My Son Had to Quit His Job due to Mental, Physical Issues and Blames Me for It

The Japan News

Dear Troubleshooter:

I’m an unemployed woman in my 70s. My husband died about 30 years ago. While working hard, I obtained a qualification and sent my two children to college.

My son is now in his 40s and lives with his wife and their 10-year-old son. After graduating from college, he found a job and got married, but about 15 years ago he quit his job because of mental and physical issues.

Currently, he works as a translator while regularly seeing a psychiatrist. His wife also works.

When I brought up his work while he was recently visiting me with his son, he became furious and said: “It’s your fault that I’m like this. You didn’t listen to anything I said. You denied me everything.”

Since my husband was very particular, I certainly took my frustrations out on my son when he was young. However, I don’t think that happened after my husband died.

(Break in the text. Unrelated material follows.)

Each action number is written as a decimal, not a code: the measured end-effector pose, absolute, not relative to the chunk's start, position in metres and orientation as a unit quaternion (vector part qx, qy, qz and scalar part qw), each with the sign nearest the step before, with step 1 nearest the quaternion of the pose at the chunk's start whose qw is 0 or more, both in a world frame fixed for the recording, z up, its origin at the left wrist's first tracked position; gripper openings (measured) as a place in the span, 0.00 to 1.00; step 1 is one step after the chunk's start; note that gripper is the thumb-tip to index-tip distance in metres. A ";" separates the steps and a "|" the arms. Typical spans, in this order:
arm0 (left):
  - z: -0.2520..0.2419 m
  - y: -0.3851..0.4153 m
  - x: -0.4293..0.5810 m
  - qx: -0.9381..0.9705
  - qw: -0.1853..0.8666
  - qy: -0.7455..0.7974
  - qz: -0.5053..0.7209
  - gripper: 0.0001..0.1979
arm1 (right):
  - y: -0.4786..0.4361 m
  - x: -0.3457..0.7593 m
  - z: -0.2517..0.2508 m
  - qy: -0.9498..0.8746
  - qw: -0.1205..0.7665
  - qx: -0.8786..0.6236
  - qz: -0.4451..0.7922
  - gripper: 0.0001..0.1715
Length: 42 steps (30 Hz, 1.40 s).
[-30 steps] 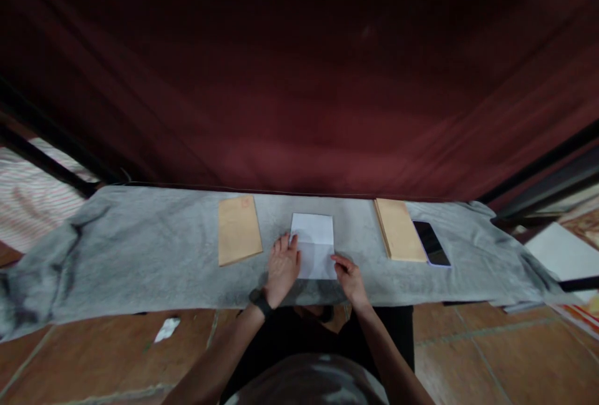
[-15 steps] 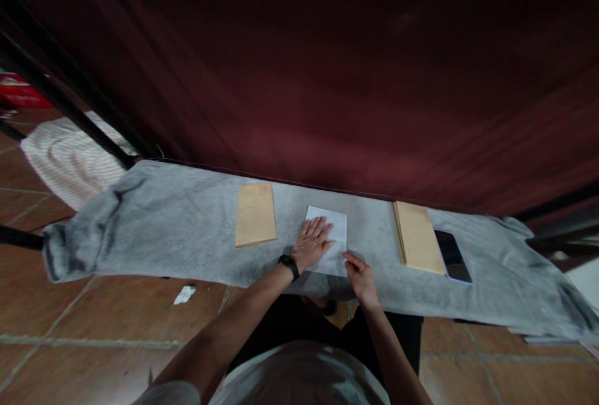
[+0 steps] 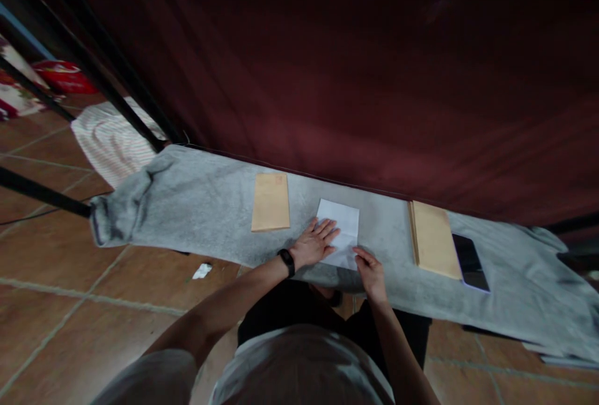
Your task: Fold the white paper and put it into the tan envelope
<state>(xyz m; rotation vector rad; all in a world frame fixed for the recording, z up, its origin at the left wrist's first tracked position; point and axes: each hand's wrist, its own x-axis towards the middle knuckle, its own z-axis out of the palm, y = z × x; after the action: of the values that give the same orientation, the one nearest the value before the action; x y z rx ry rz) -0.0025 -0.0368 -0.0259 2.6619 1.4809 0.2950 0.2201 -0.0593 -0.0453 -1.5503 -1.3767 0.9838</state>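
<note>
A white sheet of paper (image 3: 345, 218) with a crease across its middle lies on the grey cloth in front of me. My left hand (image 3: 314, 244), a black band on its wrist, rests flat on the sheet's left part with fingers spread. At the sheet's lower right edge, my right hand (image 3: 372, 273) has thumb and forefinger pinched on the paper. To the left lies a brown envelope (image 3: 271, 202) with a small reddish mark at its top corner. A stack of similar brown envelopes (image 3: 436, 239) sits to the right.
A dark-screened phone (image 3: 471, 263) lies beside the envelope stack. Grey cloth (image 3: 201, 199) covers the narrow bench, and a dark red curtain (image 3: 327, 112) hangs behind it. Black metal bars (image 3: 42, 191) and a striped cloth (image 3: 119, 143) are at the left. Scrap paper (image 3: 202, 271) lies on the tiled floor.
The view has turned, so the bench sits more tilted and further right. My left hand has slid slightly toward me and left on the paper. My right hand still pinches the edge.
</note>
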 end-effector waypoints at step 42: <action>-0.021 -0.052 -0.040 0.695 0.287 0.585 0.303 0.13 | -0.067 0.232 -0.031 -0.690 0.362 -0.553 0.295 0.16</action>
<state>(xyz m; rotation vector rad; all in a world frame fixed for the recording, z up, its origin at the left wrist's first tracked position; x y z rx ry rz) -0.0404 -0.0520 -0.0205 1.8576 1.5616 0.8106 0.2319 -0.0668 -0.0305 -1.4245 -1.7765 0.7608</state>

My son called me after he went home and said he was sorry he got emotional. He also said he is grateful to me. But I’m worried about his future. What should I do to help him?

H, Niigata Prefecture

Dear Ms. H:

It must have been difficult for you to raise two children on your own. But the fruit of your child-rearing efforts is your son growing up, being able to get married and currently raise his child with his wife while also working.

I’m certain that your son is aware of your efforts. I think that is why he called you to apologize after he got emotional. However, his gratitude to your hard work in raising two children may be causing him to feel pressured.

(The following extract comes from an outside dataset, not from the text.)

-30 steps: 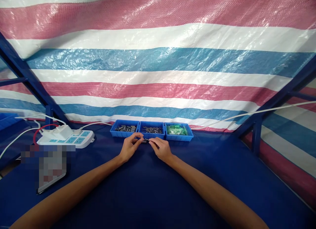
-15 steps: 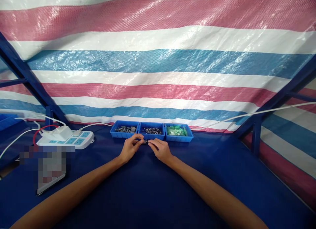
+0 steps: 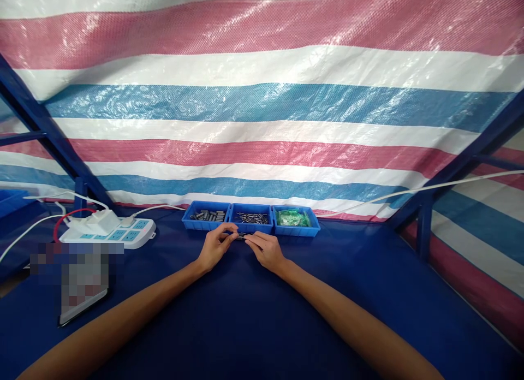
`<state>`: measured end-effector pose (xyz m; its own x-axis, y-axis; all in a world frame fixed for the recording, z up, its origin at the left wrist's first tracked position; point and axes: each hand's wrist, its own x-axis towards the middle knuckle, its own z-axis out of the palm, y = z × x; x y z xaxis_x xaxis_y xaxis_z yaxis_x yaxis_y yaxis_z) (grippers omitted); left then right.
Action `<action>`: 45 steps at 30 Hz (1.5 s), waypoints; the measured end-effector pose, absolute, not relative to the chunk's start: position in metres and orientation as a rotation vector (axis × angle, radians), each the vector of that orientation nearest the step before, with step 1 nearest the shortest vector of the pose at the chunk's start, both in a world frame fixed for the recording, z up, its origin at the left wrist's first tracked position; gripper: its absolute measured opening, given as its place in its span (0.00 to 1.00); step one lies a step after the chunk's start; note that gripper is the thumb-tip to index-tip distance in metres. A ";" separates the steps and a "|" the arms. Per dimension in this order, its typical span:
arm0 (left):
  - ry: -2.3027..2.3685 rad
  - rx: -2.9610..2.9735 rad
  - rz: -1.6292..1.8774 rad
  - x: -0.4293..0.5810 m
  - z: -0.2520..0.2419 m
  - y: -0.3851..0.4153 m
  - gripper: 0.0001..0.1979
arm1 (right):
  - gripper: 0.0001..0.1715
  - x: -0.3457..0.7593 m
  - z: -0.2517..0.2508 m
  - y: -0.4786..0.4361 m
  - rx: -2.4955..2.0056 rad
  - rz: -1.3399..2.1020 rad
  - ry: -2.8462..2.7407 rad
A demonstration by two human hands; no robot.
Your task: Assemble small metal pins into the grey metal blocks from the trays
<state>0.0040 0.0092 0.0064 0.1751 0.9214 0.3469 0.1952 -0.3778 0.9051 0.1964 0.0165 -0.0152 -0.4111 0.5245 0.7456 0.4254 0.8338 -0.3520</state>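
Left hand and right hand were nearly together, fingertips of each pinched on a small dark piece between them, its long axis lying roughly nine to three o'clock. From it, I saw forearms reaching in from eight and four, the middle blue tray near twelve, and a tablet-like device past eight, its screen too blurred to read.

place: small-parts workshop bench, makeshift | signs: three blue bins, loose metal parts; blue worktop; striped tarp wall; blue frame; power strip
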 end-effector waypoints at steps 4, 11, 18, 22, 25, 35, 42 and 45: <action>1.047 1.718 1.245 0.004 0.007 0.009 0.14 | 0.13 0.196 -0.017 0.015 -0.656 0.082 -2.129; 1.089 1.737 1.257 0.005 0.008 0.008 0.14 | 0.12 0.196 -0.015 0.014 -0.708 0.094 -2.023; 1.136 1.854 1.167 0.005 0.006 0.010 0.12 | 0.12 0.196 -0.019 0.018 -0.730 0.136 -1.941; 1.117 1.915 1.181 0.006 0.009 0.010 0.12 | 0.12 0.195 -0.019 0.018 -0.736 0.145 -1.972; 1.114 1.986 1.243 0.006 0.011 0.008 0.12 | 0.12 0.195 -0.017 0.018 -0.766 0.146 -1.983; 1.047 2.144 1.210 0.004 0.010 0.005 0.10 | 0.12 0.194 -0.018 0.018 -0.817 0.120 -2.050; 1.027 2.182 1.237 0.004 0.008 0.005 0.10 | 0.17 0.194 -0.020 0.019 -0.861 0.127 -2.125; 1.089 2.088 1.190 0.004 0.009 0.003 0.12 | 0.19 0.194 -0.019 0.019 -0.893 0.109 -2.156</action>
<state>0.0041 0.0026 0.0093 0.2990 0.8302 0.4705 0.3951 -0.5565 0.7309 0.1942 0.0188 -0.0195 -0.4457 0.6305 0.6354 0.5634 0.7492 -0.3483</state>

He seems to be feeling miserable about himself for not living up to his mother’s expectations because he left a job due to mental and physical issues and is currently seeing a psychiatrist despite being brought up by his dedicated mother.

The best way to help him at a time like this is to accept him as he is. As his mother, you may be worried, but your son has been able to have a family and go about his daily life even with his mental and physical issues. Please believe in his strength.

And when he visits you, please try to enjoy spending time with him.